Rsync-TLS-based replication

Rsync-based replication supports 1:1 asynchronous replication of volumes for use cases such as:

Disaster recovery
Mirroring to a test environment
Sending data to a remote site for processing

With this method, VolSync synchronizes data from a ReplicationSource to a ReplicationDestination using Rsync across a TLS-protected tunnel, provided by stunnel. By using Rsync, the amount of data transferred during each synchronization is kept to a minimum, and the TLS connection ensures that the data transfer is both authenticated and secure.

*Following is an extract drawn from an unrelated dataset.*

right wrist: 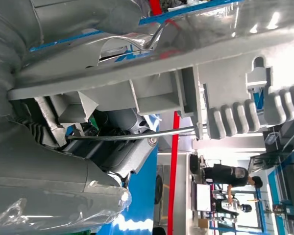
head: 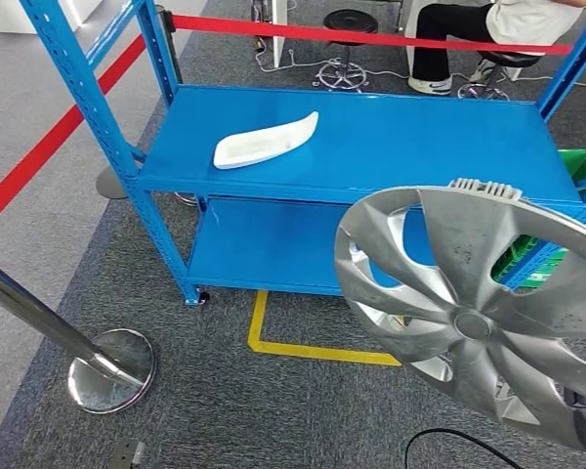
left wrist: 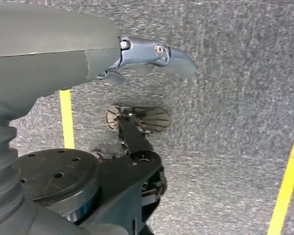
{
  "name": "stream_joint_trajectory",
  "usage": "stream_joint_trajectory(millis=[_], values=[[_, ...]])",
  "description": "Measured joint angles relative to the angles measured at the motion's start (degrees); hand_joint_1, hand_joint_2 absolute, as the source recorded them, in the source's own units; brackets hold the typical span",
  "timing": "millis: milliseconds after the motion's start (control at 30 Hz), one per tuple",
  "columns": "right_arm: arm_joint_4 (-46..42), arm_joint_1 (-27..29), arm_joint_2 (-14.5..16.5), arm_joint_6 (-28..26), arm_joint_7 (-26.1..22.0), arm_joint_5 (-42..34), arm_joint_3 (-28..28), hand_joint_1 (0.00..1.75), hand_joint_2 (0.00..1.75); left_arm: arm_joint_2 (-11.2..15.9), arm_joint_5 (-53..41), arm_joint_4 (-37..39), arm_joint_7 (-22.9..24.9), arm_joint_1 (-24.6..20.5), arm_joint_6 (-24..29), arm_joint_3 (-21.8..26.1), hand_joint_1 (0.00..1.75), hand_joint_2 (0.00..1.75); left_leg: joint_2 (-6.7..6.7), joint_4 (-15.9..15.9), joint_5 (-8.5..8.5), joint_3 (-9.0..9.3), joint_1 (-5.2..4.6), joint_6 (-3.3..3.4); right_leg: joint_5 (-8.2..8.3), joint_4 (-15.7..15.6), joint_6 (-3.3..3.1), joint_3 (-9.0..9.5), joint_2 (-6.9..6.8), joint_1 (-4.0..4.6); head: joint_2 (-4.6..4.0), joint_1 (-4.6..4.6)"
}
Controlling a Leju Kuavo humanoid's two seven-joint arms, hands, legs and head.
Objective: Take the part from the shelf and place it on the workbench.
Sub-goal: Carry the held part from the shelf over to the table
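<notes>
The left hand (left wrist: 153,54) hangs over grey carpet (left wrist: 230,122) marked with yellow floor tape (left wrist: 66,120). It holds nothing. The visible finger (left wrist: 175,56) is stretched out straight, with a second fingertip showing just beneath it, so the hand appears open.

The part, a silver hubcap (head: 481,313), is off the shelf and carried at the right hand, low on the robot's right side in the head view. In the right wrist view the right hand (right wrist: 112,142) sits directly behind the hubcap's (right wrist: 197,63) back face, with dark fingers tucked among the moulded ribs and against a thin wire ring (right wrist: 131,136) that runs across them. The grip reads as clamped on the hubcap, though the fingertips themselves are hidden by the plastic.

Condition of the hubcap: round, metallic silver, with broad swept spokes around a small centre disc and open gaps between the spokes. A row of pale ribbed clips stands along its upper rim. It is tilted, face towards the head camera. The back is plain grey plastic with square stiffening webs.

Beyond the held hubcap stands a blue shelf (head: 394,137), and a white curved tray (head: 264,144) lies on its top deck, well apart from the right hand. A green crate (head: 581,166) sits at the shelf's right end, just behind the hubcap's rim. A red barrier tape (head: 47,147) runs at far left. A seated person (head: 481,39) is behind the shelf.
</notes>
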Motion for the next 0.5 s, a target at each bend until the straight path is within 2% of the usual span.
stream_joint_trajectory(millis=[33, 67, 100, 133, 167, 200, 233, 300, 333, 367, 400, 433, 467, 500], values=[[0.04, -0.3, 0.04, -0.4, -0.6, 0.74, 0.17, 1.75, 1.75, 0.03, 0.21, 0.0, 0.03, -0.02, -0.01, 0.04, 0.0, 1.75, -0.03, 0.27, 0.45, -0.48, -0.07, -0.3, -0.71, -3.55, -0.14, 2.33, 0.08, 0.09, 0.0, -0.04], [0.13, -0.71, 0.11, -1.09, -1.52, 1.68, 0.55, 1.75, 1.75, 0.13, 0.51, 0.0, 0.05, -0.05, -0.08, 0.14, 0.0, 1.75, -0.05, 0.44, 0.88, -0.78, -0.12, -0.61, -1.58, -5.71, -0.34, 3.49, 0.17, 0.22, 0.0, 0.0], [0.34, -1.25, 0.19, -2.23, -2.7, 2.76, 1.34, 1.75, 1.75, 0.28, 0.8, 0.0, 0.09, -0.04, -0.22, 0.31, 0.0, 1.75, -0.04, 0.5, 1.34, -1.0, -0.11, -0.93, -1.75, -6.5, -0.65, 3.69, 0.24, 0.39, 0.0, 0.06], [0.76, -1.97, 0.24, -3.99, -4.06, 3.85, 2.66, 1.75, 1.75, 0.58, 1.1, 0.0, 0.17, -0.02, -0.44, 0.55, 0.0, 1.75, -0.04, 0.52, 1.7, -1.19, -0.02, -1.28, -1.36, -6.25, -1.16, 3.01, 0.22, 0.42, 0.0, 0.09], [1.33, -2.91, 0.23, -6.3, -5.36, 4.63, 4.45, 1.75, 1.75, 0.88, 1.33, 0.0, 0.29, 0.03, -0.72, 0.83, 0.0, 1.75, -0.04, 0.82, 1.26, -1.54, 0.1, -1.68, -0.83, -6.17, -1.68, 2.37, 0.19, 0.39, -0.01, 0.14], [2.0, -3.94, 0.1, -8.87, -6.51, 5.14, 6.6, 1.75, 1.75, 1.15, 1.47, 0.0, 0.43, 0.1, -0.97, 1.09, 0.0, 1.75, -0.05, 1.85, -0.28, -2.08, 0.21, -2.1, -0.16, -6.14, -2.24, 1.66, 0.15, 0.32, 0.0, -0.02], [2.67, -4.97, -0.09, -11.32, -7.49, 5.35, 8.8, 1.75, 1.75, 1.43, 1.58, 0.0, 0.56, 0.13, -1.17, 1.34, 0.0, 1.75, -0.07, 3.95, -2.88, -2.88, 0.3, -2.5, 0.62, -6.17, -2.66, 0.9, 0.1, 0.21, 0.0, -0.21], [3.7, -6.53, -0.68, -14.55, -8.8, 5.16, 12.57, 1.75, 1.75, 1.8, 1.64, 0.0, 0.55, 0.08, -1.35, 1.69, 0.0, 1.75, -0.08, 10.77, -8.87, -4.82, 0.4, -3.05, 2.14, -6.11, -3.0, -0.78, 0.29, 0.22, 0.0, -0.54], [4.1, -7.0, -0.99, -15.32, -9.25, 4.92, 14.08, 1.75, 1.75, 2.01, 1.64, 0.0, 0.38, 0.04, -1.15, 1.81, 0.0, 1.75, -0.07, 14.17, -10.33, -5.47, 0.43, -3.16, 2.87, -6.07, -2.96, -1.71, 0.45, 0.23, 0.0, -0.57], [4.44, -7.27, -1.3, -15.76, -9.59, 4.65, 15.3, 1.75, 1.75, 2.2, 1.59, 0.0, 0.15, 0.03, -0.75, 1.88, 0.0, 1.75, -0.07, 16.34, -10.31, -5.48, 0.44, -3.16, 3.56, -6.04, -2.87, -2.68, 0.65, 0.25, -0.01, -0.56], [4.69, -7.38, -1.59, -16.0, -9.84, 4.39, 16.28, 1.75, 1.75, 2.36, 1.48, 0.0, -0.08, 0.03, -0.23, 1.93, 0.0, 1.75, -0.09, 16.82, -9.06, -4.67, 0.44, -3.06, 4.21, -6.01, -2.77, -3.61, 0.85, 0.28, -0.01, -0.56], [4.88, -7.4, -1.85, -16.1, -10.02, 4.18, 17.02, 1.75, 1.75, 2.5, 1.31, 0.0, -0.27, 0.05, 0.32, 1.98, 0.0, 1.75, -0.22, 15.34, -7.23, -2.91, 0.43, -2.84, 4.88, -6.0, -2.65, -4.49, 1.11, 0.32, -0.01, -0.56], [4.99, -7.39, -2.09, -16.13, -10.13, 4.02, 17.55, 1.75, 1.75, 2.62, 1.14, 0.0, -0.38, 0.06, 0.74, 2.03, 0.0, 1.75, -0.8, 12.2, -5.78, -0.31, 0.43, -2.53, 5.51, -6.0, -2.52, -5.21, 1.43, 0.33, -0.01, -0.56], [5.05, -7.41, -2.31, -16.13, -10.21, 3.89, 17.96, 1.75, 1.75, 2.74, 0.94, 0.0, -0.44, 0.07, 1.12, 2.07, 0.0, 1.75, -1.94, 7.98, -5.22, 2.92, 0.4, -2.13, 6.08, -5.94, -2.35, -5.86, 1.83, 0.43, -0.01, -0.57]])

Rsync-over-TLS uses a “push” model for the data replication. A schedule or other trigger is used on the source side of the relationship to trigger each replication iteration. The destination continuously waits for incoming data.

During each iteration, (optionally) a point-in-time (PiT) copy of the source volume is created and used as the source data. The VolSync Rsync data mover then connects to the destination using stunnel (exposed via a Service) and sends any updates. At the conclusion of the transfer, the destination (optionally) creates a VolumeSnapshot to preserve the updated data.

VolSync is configured via two CustomResources (CRs), one on the source side and one on the destination side of the replication relationship.

Destination configuration 

Start by configuring the destination; an example is shown below:

---
apiVersion: volsync.backube/v1alpha1
kind: ReplicationDestination
metadata:
  name: my-dest
  namespace: myns
spec:
  rsyncTLS:
    copyMethod: Snapshot
    capacity: 10Gi
    accessModes: ["ReadWriteOnce"]
    storageClassName: my-sc
    volumeSnapshotClassName: my-vsc

In the above example, a 10 GiB RWO volume will be provisioned using the StorageClass my-sc to serve as the destination for replicated data. This volume is used by the rsync data mover to receive the incoming data transfers.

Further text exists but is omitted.